WORK ORDER: Look for the word "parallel". Copy every line of the listing where it occurs.

*** SOURCE RECORDS ***

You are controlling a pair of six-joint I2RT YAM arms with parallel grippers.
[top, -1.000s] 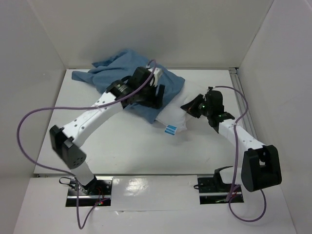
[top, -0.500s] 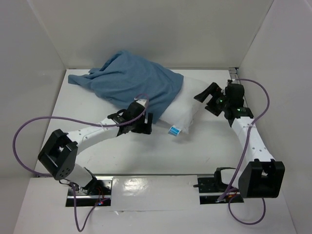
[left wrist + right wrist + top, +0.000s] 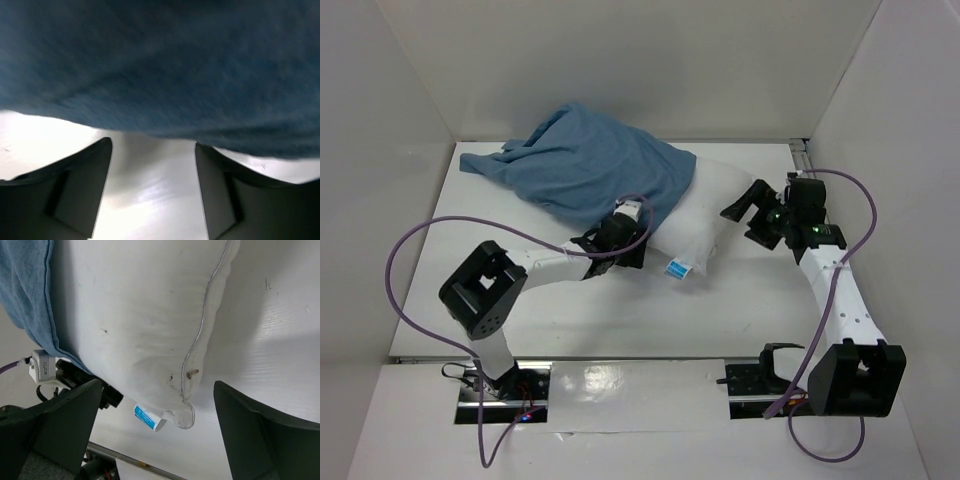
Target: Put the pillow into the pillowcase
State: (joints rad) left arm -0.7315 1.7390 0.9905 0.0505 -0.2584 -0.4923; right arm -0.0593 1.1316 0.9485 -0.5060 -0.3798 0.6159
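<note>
The pillowcase [image 3: 590, 170] is a plain medium blue, unpatterned. The pillow [image 3: 705, 215] is white with a few faint dark specks, and its small tag [image 3: 675, 268] is bright blue with white marks. The table [image 3: 620, 310] is white. The left arm [image 3: 550, 268] and right arm [image 3: 837, 292] are white with black joints; their cables [image 3: 388, 272] are purple.

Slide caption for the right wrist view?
Open right gripper facing the bare end of the pillow, pillowcase covering the far part.

Fixed camera looks steeply down on the counter [image 3: 620, 315]; left wrist lens hugs the pillowcase [image 3: 160, 65], right wrist lens faces the pillow [image 3: 140, 325], both shared overhead.
</note>
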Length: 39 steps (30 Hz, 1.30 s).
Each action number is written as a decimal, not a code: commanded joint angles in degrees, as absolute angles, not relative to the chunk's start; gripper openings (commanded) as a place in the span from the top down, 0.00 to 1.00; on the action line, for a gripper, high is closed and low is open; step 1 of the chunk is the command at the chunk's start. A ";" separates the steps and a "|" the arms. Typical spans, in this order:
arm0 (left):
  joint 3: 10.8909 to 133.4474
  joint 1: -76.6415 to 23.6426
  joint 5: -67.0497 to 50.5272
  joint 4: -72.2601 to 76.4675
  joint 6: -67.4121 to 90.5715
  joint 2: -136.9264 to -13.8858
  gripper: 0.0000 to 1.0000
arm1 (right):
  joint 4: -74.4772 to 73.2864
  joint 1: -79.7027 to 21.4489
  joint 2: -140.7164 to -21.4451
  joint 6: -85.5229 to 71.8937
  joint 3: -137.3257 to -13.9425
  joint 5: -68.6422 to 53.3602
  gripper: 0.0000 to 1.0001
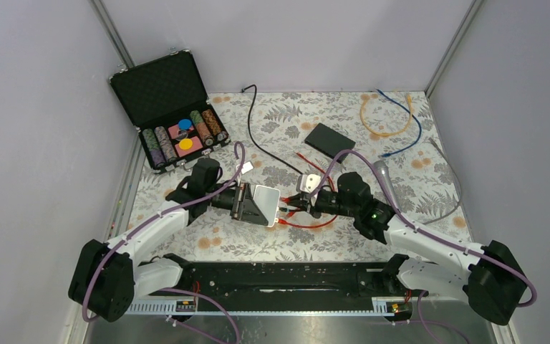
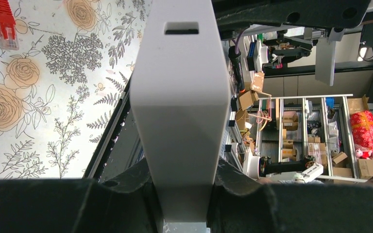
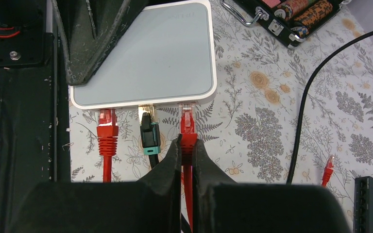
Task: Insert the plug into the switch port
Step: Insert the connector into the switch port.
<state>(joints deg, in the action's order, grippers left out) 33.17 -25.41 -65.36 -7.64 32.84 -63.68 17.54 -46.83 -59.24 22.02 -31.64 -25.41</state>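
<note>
Clamps a white switch (image 2: 177, 107) upright in the left gripper (image 2: 182, 194), black fingers (image 2: 102, 204) pressed to both its sides. Looks along a narrow face of it, with one small dark slot (image 2: 181, 30) near the far end. Has a red plug (image 2: 2, 24) lying on the floral tabletop (image 2: 39, 121), well in from the black edge rail (image 2: 111, 141) and apart from the switch. Takes in shelves (image 2: 315, 131) of boxes beyond that edge.
</note>
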 commanded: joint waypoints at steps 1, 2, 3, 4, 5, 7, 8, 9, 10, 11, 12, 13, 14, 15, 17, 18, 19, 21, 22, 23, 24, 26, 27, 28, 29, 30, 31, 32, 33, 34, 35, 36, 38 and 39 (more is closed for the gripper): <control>36.58 -26.19 -67.55 -5.88 32.51 -64.67 1.00 | 22.60 -47.41 -60.47 21.12 -33.92 -28.89 1.00; 36.63 -26.19 -67.53 -5.84 32.51 -64.93 1.00 | 22.48 -47.50 -60.51 21.22 -34.07 -28.94 1.00; 36.52 -26.19 -67.55 -5.34 32.68 -65.09 1.00 | 22.42 -47.63 -60.38 21.26 -34.02 -28.67 1.00; 36.29 -26.21 -67.63 -4.51 33.17 -65.19 1.00 | 22.52 -47.71 -60.26 21.33 -33.89 -28.49 1.00; 36.21 -26.35 -67.79 -3.95 33.51 -65.18 1.00 | 22.72 -47.72 -60.20 21.55 -33.72 -28.20 1.00; 36.06 -26.58 -67.98 -3.66 33.61 -65.11 1.00 | 22.81 -47.71 -60.35 21.92 -33.63 -27.88 1.00; 35.95 -26.73 -68.33 -3.49 33.66 -65.07 1.00 | 23.09 -47.72 -60.44 21.90 -33.69 -27.57 1.00; 35.78 -26.81 -68.58 -3.50 33.55 -65.09 1.00 | 23.30 -47.72 -60.47 21.66 -33.74 -27.07 1.00; 35.58 -26.88 -68.63 -3.44 33.51 -65.12 1.00 | 23.57 -47.71 -60.28 21.44 -33.83 -26.67 1.00; 35.30 -26.89 -68.54 -3.44 33.49 -65.25 1.00 | 23.86 -47.71 -60.12 21.29 -33.76 -26.49 1.00; 35.02 -26.89 -68.49 -3.43 33.53 -65.39 1.00 | 23.98 -47.70 -59.82 21.24 -33.67 -26.46 1.00; 34.74 -26.89 -68.33 -3.50 33.51 -65.46 1.00 | 23.74 -47.72 -59.52 21.19 -33.76 -26.39 1.00; 34.65 -26.89 -68.14 -3.60 33.37 -65.59 1.00 | 23.36 -47.68 -59.24 21.18 -33.85 -26.48 1.00; 34.63 -26.94 -67.88 -4.22 32.77 -65.78 1.00 | 23.07 -47.72 -58.96 21.25 -33.98 -26.67 1.00; 34.81 -26.98 -67.88 -5.42 31.88 -66.14 1.00 | 22.64 -47.69 -58.69 21.32 -33.97 -26.65 1.00; 34.84 -26.98 -68.05 -5.46 31.83 -66.13 1.00 | 22.45 -47.69 -58.55 21.42 -33.86 -26.64 1.00; 34.97 -26.98 -68.04 -5.94 31.65 -65.94 1.00 | 22.30 -47.65 -58.50 21.58 -33.78 -26.45 1.00; 35.79 -26.98 -67.77 -8.84 29.53 -65.89 1.00 | 21.70 -47.69 -58.34 21.98 -33.75 -26.17 1.00; 36.38 -26.96 -67.62 -10.83 28.04 -66.02 1.00 | 21.18 -47.67 -58.24 22.23 -33.75 -25.97 1.00; 37.14 -26.96 -67.45 -12.26 26.99 -66.24 1.00 | 20.70 -47.64 -57.92 22.49 -33.71 -26.08 1.00; 37.39 -26.98 -67.57 -12.80 26.61 -66.31 1.00 | 20.60 -47.71 -57.62 22.52 -33.57 -26.17 1.00; 37.80 -26.96 -67.59 -12.89 26.67 -66.30 1.00 | 21.27 -47.72 -57.25 22.65 -33.00 -26.86 1.00; 38.04 -26.98 -67.51 -12.92 26.76 -66.32 1.00 | 21.34 -47.68 -57.32 22.67 -33.01 -27.34 1.00; 38.33 -26.96 -67.55 -12.84 26.80 -66.36 1.00 | 21.28 -47.68 -57.54 22.66 -33.04 -27.82 1.00; 38.60 -26.98 -67.57 -12.83 26.93 -66.45 1.00 | 21.45 -47.67 -57.83 22.51 -33.01 -28.26 1.00; 38.86 -27.05 -67.76 -12.91 27.03 -66.49 1.00 | 22.06 -47.72 -58.11 22.31 -32.79 -28.68 1.00; 39.10 -27.14 -67.94 -12.81 27.02 -66.45 1.00 | 23.46 -47.66 -58.57 21.96 -32.38 -29.33 1.00; 39.21 -27.28 -68.26 -12.60 27.17 -66.49 1.00 | 24.95 -47.71 -58.93 21.64 -31.94 -29.88 1.00; 39.33 -27.37 -68.35 -12.43 27.38 -66.45 1.00 | 25.75 -47.65 -59.35 21.50 -31.74 -30.67 1.00; 39.39 -27.48 -68.52 -12.40 27.42 -66.57 1.00 | 26.00 -47.71 -59.67 21.45 -31.77 -31.21 1.00; 39.44 -27.58 -68.79 -12.35 27.38 -66.85 1.00 | 25.90 -47.72 -59.91 21.52 -32.01 -31.58 1.00; 39.53 -27.60 -68.94 -12.37 27.56 -67.26 1.00 | 25.78 -47.75 -59.81 21.65 -31.98 -31.97 1.00; 39.66 -27.60 -69.23 -12.38 27.61 -68.26 1.00 | 25.75 -47.85 -59.09 22.04 -31.86 -32.49 1.00; 39.70 -27.72 -69.31 -12.37 27.63 -68.53 1.00 | 25.83 -47.92 -58.80 22.22 -31.76 -32.58 1.00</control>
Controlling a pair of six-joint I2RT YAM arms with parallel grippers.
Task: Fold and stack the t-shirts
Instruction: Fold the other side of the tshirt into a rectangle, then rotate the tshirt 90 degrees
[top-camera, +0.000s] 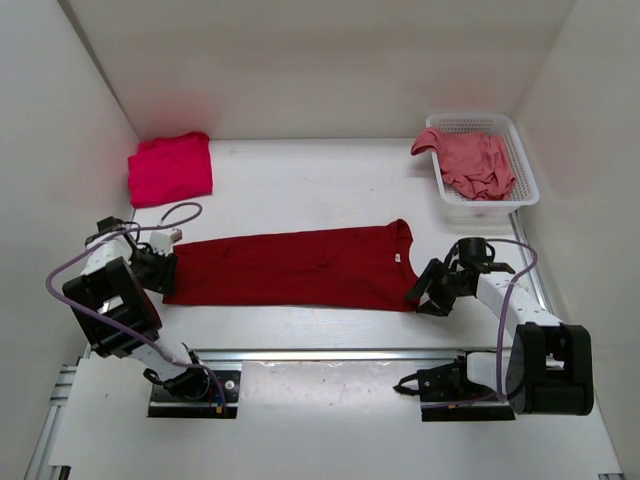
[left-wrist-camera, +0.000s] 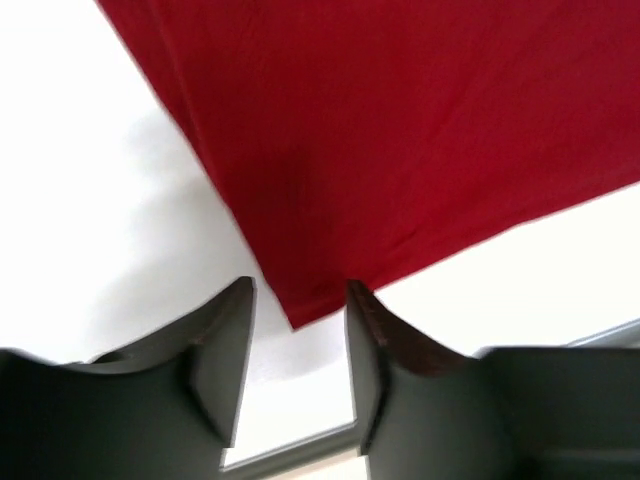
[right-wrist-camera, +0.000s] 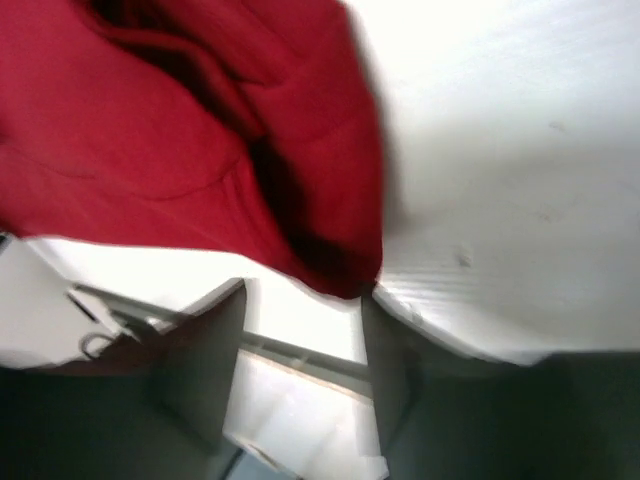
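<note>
A dark crimson t-shirt (top-camera: 290, 265), folded lengthwise into a long band, lies across the middle of the table. My left gripper (top-camera: 160, 268) is at its left end. In the left wrist view the jaws (left-wrist-camera: 300, 290) stand open with the shirt's corner (left-wrist-camera: 400, 150) just reaching between the tips. My right gripper (top-camera: 425, 292) is at the shirt's right, collar end. It is open (right-wrist-camera: 305, 285), with the bunched crimson cloth (right-wrist-camera: 200, 130) touching its tips. A bright pinkish-red t-shirt (top-camera: 170, 167) lies folded at the back left. A faded salmon pink t-shirt (top-camera: 478, 165) is crumpled in the basket.
A white plastic mesh basket (top-camera: 527, 170) stands at the back right against the wall. White walls enclose the table on the left, back and right. A metal rail (top-camera: 330, 352) runs along the near edge in front of the arm bases.
</note>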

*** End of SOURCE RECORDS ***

RESULT OF THE TASK:
You are controlling a pair of six-joint I2RT YAM arms with parallel grippers.
Controlling a pair of six-joint I2RT YAM arms with parallel grippers.

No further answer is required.